**Problem details:**
Looking at the records below, state how many lines include the string "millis" and add nothing further.

Excerpts from a dataset
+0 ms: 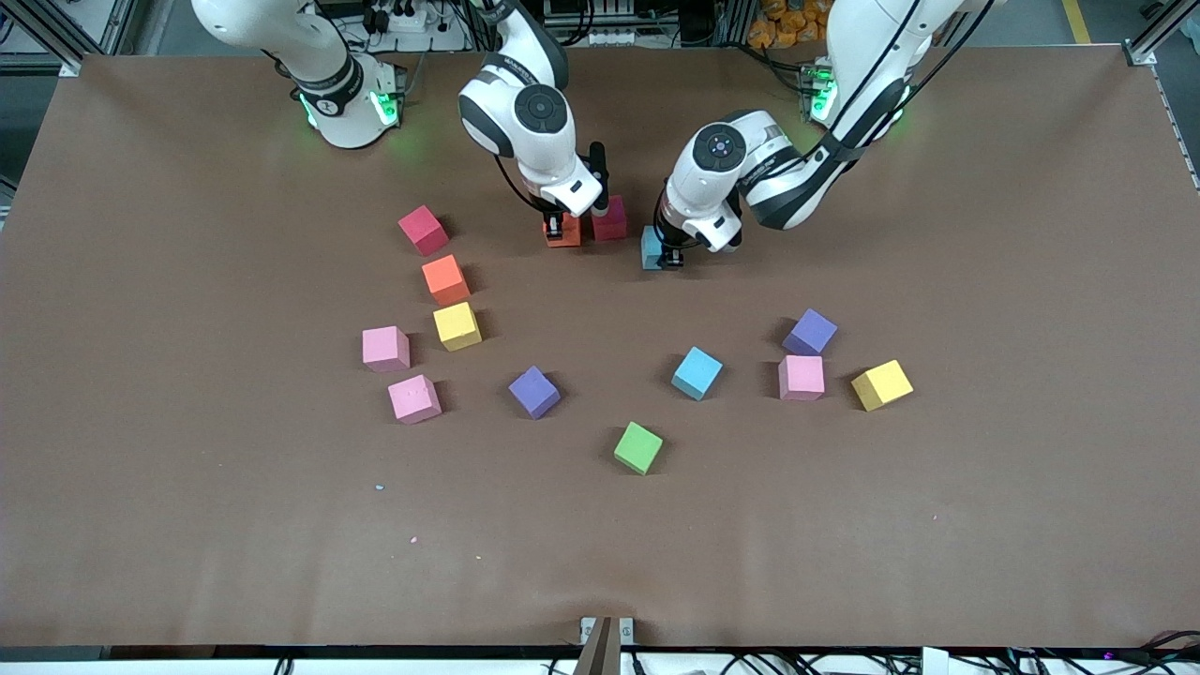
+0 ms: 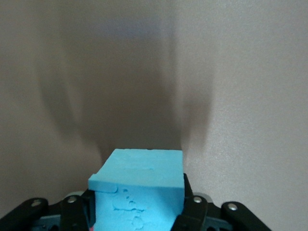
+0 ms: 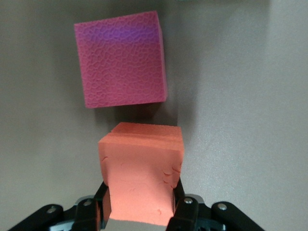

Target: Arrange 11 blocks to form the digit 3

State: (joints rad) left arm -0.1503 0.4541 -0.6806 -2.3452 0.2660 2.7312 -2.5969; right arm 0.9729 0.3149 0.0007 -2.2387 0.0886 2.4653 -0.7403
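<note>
Clamped between the fingers of my left gripper (image 1: 667, 260) was a light blue matte foam cube (image 2: 139, 192), low at the brown table (image 1: 984, 281), with one flat face turned up. My right gripper (image 1: 560, 228) was closed on an orange foam cube (image 3: 140, 173), just beside a red foam cube (image 1: 610, 218) that sat square on the table toward the left arm's end.

Nearer the front camera lay the loose cubes: a second red one (image 1: 423, 230), an orange one (image 1: 445, 279), a yellow one (image 1: 457, 326) and two pink ones (image 1: 386, 348) (image 1: 414, 398) toward the right arm's end; a purple one (image 1: 534, 392), a light blue one (image 1: 697, 373) and a green cube (image 1: 638, 447) in the middle; and purple (image 1: 810, 332), pink (image 1: 802, 377) and yellow (image 1: 881, 384) ones toward the left arm's end. I could read no writing on any cube.
</note>
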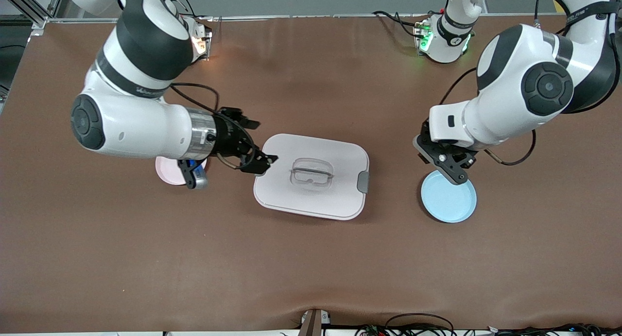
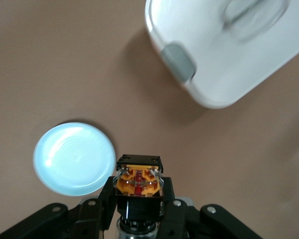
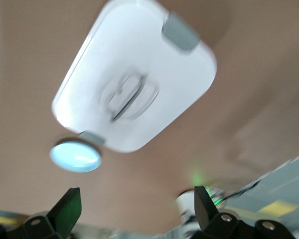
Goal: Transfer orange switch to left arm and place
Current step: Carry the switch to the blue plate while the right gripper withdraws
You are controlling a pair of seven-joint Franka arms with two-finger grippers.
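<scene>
Item: orange switch [image 2: 139, 182]. We find it clamped in the left pincer [image 1: 456, 173], whose fingers are drawn in tight on its black body, orange face outward. We judge the pick-up done; the handover and the set-down remain.

Item: left pincer. It hangs over the rim of the blue plate [image 1: 449, 200], pointing down at the bench [image 1: 311, 258], its arm folded at the elbow.

Item: right pincer [image 1: 260, 163]. Fingers spread wide, nothing held. It reaches sideways from a low, level forearm and hangs over the edge of the box [image 1: 311, 176] at the right arm's end. The pink plate [image 1: 167, 173] lies under its wrist.

Item: box. It sits between the two pincers, lid on, and we reckon the pass must clear it.
</scene>
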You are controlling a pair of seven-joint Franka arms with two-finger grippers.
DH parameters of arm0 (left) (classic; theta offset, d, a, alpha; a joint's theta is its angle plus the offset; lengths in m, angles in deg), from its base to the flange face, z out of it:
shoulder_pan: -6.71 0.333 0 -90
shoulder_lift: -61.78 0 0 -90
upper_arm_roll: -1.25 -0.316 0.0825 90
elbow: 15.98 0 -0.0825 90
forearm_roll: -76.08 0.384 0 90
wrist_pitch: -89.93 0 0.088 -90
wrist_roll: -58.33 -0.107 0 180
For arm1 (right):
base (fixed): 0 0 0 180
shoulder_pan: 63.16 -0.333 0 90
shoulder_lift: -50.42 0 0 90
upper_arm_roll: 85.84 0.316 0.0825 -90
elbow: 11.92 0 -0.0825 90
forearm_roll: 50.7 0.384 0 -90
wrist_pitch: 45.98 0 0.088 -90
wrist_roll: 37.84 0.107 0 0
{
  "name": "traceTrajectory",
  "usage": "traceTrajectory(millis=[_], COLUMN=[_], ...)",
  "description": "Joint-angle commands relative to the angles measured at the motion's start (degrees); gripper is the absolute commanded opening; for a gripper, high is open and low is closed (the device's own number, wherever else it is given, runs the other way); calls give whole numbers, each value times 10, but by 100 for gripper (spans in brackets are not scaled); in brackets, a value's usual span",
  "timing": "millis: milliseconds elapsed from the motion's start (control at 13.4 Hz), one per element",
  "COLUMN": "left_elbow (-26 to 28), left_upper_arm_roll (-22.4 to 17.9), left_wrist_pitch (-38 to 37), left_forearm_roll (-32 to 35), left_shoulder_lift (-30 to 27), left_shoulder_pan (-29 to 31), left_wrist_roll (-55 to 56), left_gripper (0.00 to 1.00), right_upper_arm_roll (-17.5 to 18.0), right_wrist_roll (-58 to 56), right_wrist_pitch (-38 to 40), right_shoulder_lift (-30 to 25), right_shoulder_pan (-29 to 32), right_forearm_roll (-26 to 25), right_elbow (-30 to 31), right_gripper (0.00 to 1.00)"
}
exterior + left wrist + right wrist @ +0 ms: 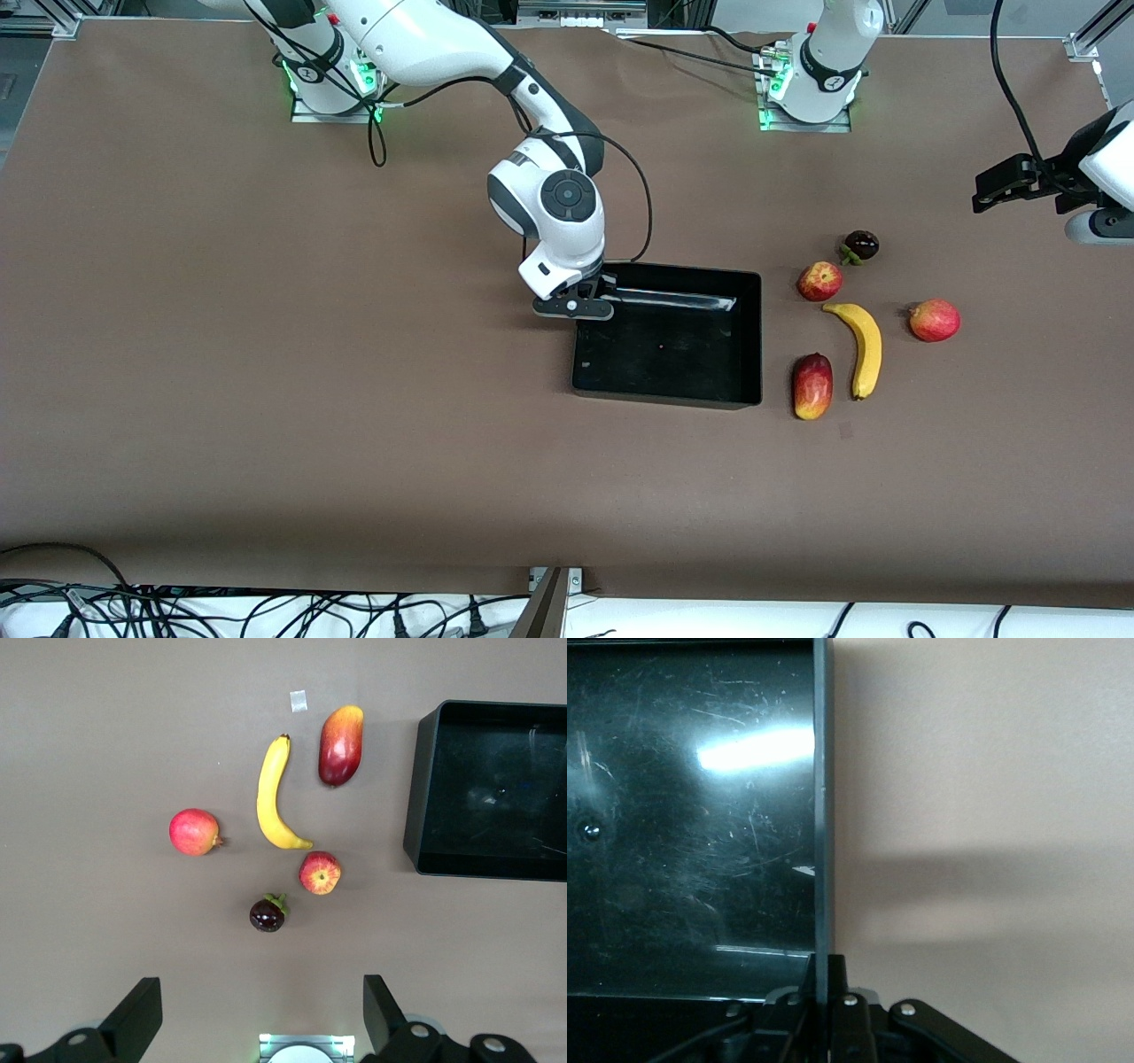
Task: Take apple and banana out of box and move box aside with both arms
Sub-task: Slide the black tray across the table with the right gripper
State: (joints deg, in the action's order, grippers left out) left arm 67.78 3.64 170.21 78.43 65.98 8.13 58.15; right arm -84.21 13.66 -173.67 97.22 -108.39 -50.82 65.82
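Note:
The black box (760,337) sits mid-table. My right gripper (592,297) is shut on its wall (823,797) at the corner toward the right arm's end, one finger inside and one outside (824,967). The box (416,797) is empty. Beside it, toward the left arm's end, lie the yellow banana (864,347) (273,797) and the small red apple (819,281) (320,873). My left gripper (1010,182) (261,1014) hangs open and empty above the table at the left arm's end, apart from the fruits.
A red-yellow mango (812,385) (341,745) lies between box and banana. A dark mangosteen (860,245) (267,913) sits next to the apple. Another round red fruit (934,320) (194,832) lies beside the banana toward the left arm's end.

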Motion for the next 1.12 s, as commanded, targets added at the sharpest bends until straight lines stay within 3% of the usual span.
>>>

**Exercise output:**
2